The headline was over a blog by the paper's rather wacky blogs editor Damian Thompson, but Mr Thompson seems to be first to have acknowledged that for all the hype about the power and influence of America's religious conservatives, in the end they failed dismally to swing the election.
And this should give a message to all politicians in the West who imagine that there is some kind of all-powerful "faith constituency" that can be delivered at the polling booths by the arrogant and demanding "faith leaders". The German Chancellor Angela Merkel is the latest to fall into this trap, trying to court religion by telling churches that she doesn't support strict separation of religion from the state. Mitt Romney's experience should tell her that there is little value in pursuing that line – it alienates as many as it impresses.
The US election shows once and for all that there are at least as many liberal, good-hearted people in the world as there are hate-filled, small-minded religious bigots.
And so the Catholic Church — which has become much more overtly political over the past few years — has failed dismally to push its adherents behind Mitt Romney.
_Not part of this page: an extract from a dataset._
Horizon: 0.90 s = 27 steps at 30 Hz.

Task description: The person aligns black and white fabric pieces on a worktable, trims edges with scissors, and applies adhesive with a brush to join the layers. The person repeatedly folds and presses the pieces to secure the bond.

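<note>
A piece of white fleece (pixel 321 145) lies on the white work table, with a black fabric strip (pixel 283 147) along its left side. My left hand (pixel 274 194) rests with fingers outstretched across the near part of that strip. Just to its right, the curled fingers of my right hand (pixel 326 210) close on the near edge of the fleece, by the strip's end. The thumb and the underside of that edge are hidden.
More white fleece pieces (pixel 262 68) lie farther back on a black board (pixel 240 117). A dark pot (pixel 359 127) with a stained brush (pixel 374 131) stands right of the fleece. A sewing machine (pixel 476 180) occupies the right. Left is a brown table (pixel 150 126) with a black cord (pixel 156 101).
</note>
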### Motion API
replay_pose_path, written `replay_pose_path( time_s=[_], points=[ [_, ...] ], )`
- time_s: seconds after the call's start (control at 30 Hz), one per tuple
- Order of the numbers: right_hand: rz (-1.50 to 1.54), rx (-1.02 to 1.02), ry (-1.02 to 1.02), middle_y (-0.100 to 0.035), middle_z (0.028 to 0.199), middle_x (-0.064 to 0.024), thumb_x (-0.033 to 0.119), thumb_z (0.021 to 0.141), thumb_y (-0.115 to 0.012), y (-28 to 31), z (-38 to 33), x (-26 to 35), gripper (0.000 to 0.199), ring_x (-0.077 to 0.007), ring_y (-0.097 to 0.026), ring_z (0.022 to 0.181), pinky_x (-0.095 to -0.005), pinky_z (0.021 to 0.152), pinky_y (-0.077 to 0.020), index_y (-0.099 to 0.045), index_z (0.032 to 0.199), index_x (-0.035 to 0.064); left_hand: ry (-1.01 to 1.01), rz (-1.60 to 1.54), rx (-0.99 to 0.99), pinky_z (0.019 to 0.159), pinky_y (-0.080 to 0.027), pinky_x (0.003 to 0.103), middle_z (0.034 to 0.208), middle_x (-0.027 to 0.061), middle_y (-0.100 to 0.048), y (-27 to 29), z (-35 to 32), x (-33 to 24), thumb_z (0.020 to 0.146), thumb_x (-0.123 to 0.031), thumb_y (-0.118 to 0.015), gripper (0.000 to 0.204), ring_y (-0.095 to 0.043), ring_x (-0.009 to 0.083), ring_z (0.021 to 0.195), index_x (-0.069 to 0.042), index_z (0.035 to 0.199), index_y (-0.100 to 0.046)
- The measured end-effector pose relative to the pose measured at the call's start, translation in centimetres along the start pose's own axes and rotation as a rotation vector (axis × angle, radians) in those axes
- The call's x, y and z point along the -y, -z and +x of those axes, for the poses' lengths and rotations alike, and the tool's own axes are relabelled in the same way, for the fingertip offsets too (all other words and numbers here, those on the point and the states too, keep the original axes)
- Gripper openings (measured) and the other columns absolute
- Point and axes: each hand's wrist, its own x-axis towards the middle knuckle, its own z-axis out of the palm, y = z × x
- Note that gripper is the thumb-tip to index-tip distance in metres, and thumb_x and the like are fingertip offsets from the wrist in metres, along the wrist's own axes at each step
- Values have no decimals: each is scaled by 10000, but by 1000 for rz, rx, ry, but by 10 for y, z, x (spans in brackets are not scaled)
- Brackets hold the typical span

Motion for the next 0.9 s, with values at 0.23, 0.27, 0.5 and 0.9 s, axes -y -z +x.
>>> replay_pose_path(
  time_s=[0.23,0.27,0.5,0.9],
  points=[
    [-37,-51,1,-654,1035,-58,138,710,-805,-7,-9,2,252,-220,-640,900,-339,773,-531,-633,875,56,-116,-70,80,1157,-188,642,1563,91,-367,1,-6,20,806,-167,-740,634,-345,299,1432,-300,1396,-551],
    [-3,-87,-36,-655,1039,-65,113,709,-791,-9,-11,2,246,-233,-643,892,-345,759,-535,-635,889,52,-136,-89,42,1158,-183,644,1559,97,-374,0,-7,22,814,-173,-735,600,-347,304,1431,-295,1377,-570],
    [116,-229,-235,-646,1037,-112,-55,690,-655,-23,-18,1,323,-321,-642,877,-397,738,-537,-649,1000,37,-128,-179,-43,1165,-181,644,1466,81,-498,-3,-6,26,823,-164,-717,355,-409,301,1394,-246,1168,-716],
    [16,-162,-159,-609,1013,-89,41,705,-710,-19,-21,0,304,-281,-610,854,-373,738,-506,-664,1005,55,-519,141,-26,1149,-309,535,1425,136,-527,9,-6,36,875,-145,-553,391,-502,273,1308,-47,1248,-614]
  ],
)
The angry, spiteful rhetoric that informs the Catholic bishops' campaigns against abortion, contraception and gay rights repels the people it is supposed to influence. The Church hierarchy will eventually have to come to terms with that, and if they want the Church to have influence in the world, they will have to cool it and urgently re-examine their unpopular, outmoded ideas.
As Dominic Holden wrote in Salon: "The Catholic laity's 77 million members — who represent the largest religious denomination in the U.S. — largely support civil marriage for gay partners. A Public Religion Research Institute poll conducted last year found that 71 percent of American Catholics support marriage rights for same-sex couples when they are assured that it's marriage "like you get at City Hall." Nonetheless, in all four states, where polls show voters supporting gay marriage by narrow margins, the Catholic hierarchy is helping lead the opposition to marriage equality."
It seems these 77 million people are not Catholics when they get to the polling station – they are US citizens. And that was proved by the fact that in the four states that had gay marriage as an issue on the voting paper, all four voted to support reform.
If this election has told politicians one thing, it should be that they should listen to the voters and not to the religious lobbyists who are trying to write their doctrines into law.
Because when the curtain is pulled back — as it has been at this election — you will not find the awesome, vengeful religious voting bloc that was promised, but just a collection of wizened old men with a media megaphone that makes them seem much bigger than they really are.